La médecine est devenue une science trop complexe pour que le médecin, dans le secret de son cabinet, puisse en maîtriser tous les paramètres. Une réflexion collective au sein de sociétés savantes ou de sous-ensembles de professionnels organisés en réseau permet d'exploiter l'ensemble des données disponibles dans la littérature nationale et internationale pour dégager les bonnes conduites à tenir, et faire les arbitrages en fonction du meilleur service à rendre à la population lorsque les ressources disponibles sont limitées. Il faut repenser les actions de prévention ou les actions de soins en fonction du bénéfice global que la population peut espérer en retirer. Développer la prévention du cancer du sein par mammographie chez
les femmes de moins de 50 ans mobilise des moyens importants pour des gains insignifiants. La communauté médicale doit réfléchir sur ce problème et accepter de renoncer au dépistage opportuniste ("case finding") sur les femmes appartenant à cette tranche d'âge, pour être mieux à même de mener des campagnes de prévention véritablement efficaces par mammographie chez les femmes de plus de 50 ans.
(C'est le domaine des références médicales)

Réequilibrer le colloque singulier

On peut distinguer quatre conceptions du colloque singulier. La plus traditionnelle est celle du président Portès, la plus utopique est celle du consentement éclairé, et entre le paternalisme total et la souveraineté du consommateur, il y a place pour une relation pro-active entre le médecin et le malade, le médecin étant soit le révélateur des jugements de valeur du malade, soit son éducateur. La position de Louis Portès est nette : "tout patient est et doit être pour le médecin comme un enfant, un enfant à apprivoiser, non à tromper, un enfant à consoler, non à abuser, un enfant à sauver".

C'est donc au médecin de prendre toutes les décisions en nom et place du malade. Cette vision paternaliste est en contradiction totale avec la théorie du consentement éclairé selon laquelle le médecin présente au malade l'éventail des solutions techniquement envisageables, et le malade choisit entre ces solutions en fonction des jugements de valeur qui lui sont propres. Une telle optique ne correspond pas davantage à la réalité que la précédente; bien souvent le malade renonce à défendre ses propres intérêts et demande au médecin de le faire à sa place. Entre ces deux extrêmes, une troisième voie doit être ouverte dans laquelle le médecin ne se bornerait pas à substituer ses jugements de valeurs à ceux des malades qu'il traite, mais s'efforcerait d'amener le patient à révéler ses véritables priorités.
L'enjeu de demain sera donc de remettre le patient au centre du colloque singulier en introduisant ses préférences dans les choix thérapeutiques.(C'est le domaine des indicateurs de qualité de vie).
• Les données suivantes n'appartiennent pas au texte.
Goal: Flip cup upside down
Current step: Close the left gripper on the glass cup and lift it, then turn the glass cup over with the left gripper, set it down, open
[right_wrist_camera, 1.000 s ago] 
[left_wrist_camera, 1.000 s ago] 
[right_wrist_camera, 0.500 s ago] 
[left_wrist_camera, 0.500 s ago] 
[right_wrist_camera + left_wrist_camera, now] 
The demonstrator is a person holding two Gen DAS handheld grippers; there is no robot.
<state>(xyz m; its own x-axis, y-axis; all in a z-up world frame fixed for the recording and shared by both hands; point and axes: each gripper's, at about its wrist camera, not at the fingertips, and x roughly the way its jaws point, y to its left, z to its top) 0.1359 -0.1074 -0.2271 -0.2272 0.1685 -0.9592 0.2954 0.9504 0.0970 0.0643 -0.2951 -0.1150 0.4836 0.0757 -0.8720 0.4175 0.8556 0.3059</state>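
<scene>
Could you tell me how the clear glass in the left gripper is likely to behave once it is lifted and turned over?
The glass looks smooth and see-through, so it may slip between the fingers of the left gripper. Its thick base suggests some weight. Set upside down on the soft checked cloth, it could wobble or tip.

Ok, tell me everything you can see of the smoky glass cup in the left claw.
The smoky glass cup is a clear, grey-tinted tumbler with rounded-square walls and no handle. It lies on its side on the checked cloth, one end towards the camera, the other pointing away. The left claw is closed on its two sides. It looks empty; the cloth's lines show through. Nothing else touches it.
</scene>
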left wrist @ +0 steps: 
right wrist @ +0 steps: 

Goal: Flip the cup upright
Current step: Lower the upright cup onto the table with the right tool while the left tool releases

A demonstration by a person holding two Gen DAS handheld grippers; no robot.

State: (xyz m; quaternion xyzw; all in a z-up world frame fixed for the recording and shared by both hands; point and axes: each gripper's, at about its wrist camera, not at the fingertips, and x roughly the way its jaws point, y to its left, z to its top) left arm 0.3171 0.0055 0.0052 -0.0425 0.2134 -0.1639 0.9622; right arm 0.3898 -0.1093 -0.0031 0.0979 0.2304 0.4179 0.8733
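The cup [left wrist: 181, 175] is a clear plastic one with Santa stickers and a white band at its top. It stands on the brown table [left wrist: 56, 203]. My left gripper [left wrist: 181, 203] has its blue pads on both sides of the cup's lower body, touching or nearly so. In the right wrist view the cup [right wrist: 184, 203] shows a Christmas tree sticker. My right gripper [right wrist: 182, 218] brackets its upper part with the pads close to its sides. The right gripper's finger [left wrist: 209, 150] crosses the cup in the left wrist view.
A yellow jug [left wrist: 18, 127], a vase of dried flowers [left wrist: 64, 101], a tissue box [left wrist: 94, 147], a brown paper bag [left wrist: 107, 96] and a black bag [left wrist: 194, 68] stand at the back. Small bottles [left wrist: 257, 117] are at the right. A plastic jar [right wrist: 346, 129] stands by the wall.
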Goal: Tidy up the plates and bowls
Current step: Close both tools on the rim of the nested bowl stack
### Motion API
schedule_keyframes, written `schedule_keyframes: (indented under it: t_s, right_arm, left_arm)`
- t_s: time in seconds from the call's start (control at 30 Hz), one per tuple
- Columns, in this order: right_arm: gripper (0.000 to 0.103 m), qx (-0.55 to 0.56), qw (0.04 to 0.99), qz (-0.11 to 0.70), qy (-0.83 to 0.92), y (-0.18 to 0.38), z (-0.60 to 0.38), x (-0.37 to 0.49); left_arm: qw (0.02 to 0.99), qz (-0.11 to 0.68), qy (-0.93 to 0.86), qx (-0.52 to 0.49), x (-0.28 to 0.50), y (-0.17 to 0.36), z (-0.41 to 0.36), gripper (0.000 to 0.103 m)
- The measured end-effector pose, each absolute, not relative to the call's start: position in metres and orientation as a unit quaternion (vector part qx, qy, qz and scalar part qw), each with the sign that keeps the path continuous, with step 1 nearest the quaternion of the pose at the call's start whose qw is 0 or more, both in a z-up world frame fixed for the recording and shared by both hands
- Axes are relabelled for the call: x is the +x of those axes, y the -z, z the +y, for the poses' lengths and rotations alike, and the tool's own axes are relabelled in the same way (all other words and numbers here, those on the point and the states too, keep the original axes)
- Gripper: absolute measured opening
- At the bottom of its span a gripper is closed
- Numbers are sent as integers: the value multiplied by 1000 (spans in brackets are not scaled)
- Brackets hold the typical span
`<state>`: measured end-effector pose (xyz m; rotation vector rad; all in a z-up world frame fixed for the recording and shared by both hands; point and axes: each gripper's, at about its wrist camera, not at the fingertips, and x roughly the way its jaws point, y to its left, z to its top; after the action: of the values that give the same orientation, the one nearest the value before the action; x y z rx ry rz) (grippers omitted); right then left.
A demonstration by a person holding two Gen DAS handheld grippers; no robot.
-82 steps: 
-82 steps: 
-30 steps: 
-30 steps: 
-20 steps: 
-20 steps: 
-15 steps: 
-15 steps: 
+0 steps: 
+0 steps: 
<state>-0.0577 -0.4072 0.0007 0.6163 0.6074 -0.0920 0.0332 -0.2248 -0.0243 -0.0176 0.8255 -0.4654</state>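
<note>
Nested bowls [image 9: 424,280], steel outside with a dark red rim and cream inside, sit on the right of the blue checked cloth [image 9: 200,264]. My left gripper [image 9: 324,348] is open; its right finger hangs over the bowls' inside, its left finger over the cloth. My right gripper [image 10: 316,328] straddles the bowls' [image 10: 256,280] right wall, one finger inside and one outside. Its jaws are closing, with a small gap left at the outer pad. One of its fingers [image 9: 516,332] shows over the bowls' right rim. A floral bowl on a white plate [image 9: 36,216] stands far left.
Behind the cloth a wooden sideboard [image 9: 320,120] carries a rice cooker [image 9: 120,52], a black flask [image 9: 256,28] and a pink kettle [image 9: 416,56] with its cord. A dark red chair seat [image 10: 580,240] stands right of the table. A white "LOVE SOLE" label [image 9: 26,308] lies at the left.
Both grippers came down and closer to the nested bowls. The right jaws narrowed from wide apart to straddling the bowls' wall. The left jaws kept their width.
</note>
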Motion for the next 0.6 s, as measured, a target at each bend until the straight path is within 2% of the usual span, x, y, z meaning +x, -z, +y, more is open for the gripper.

Donner aux assurés des droits nouveaux

Compte tenu des contraintes budgétaires, des arbitrages seront inévitables et ils ne pourront pas être confiés exclusivement aux experts médicaux ou administratifs. Un choix en matière de santé n'est jamais dicté par des considérations purement scientifiques. Il s'explique par une certaine idée du bien et il repose donc sur une hiérarchie de valeurs. Il convient que la population générale puisse participer à la définition de celles-ci. Ceci implique que les représentants du patient-consommateur soient associés à la prise de décision en matière de santé au niveau régional et national. Dans une démocratie pluraliste ouverte, il est normal qu'il existe un débat sur les finalités, encore faudrait-il que les principaux intéressés puissent s'exprimer. (C'est le domaine des critères collectifs de priorités).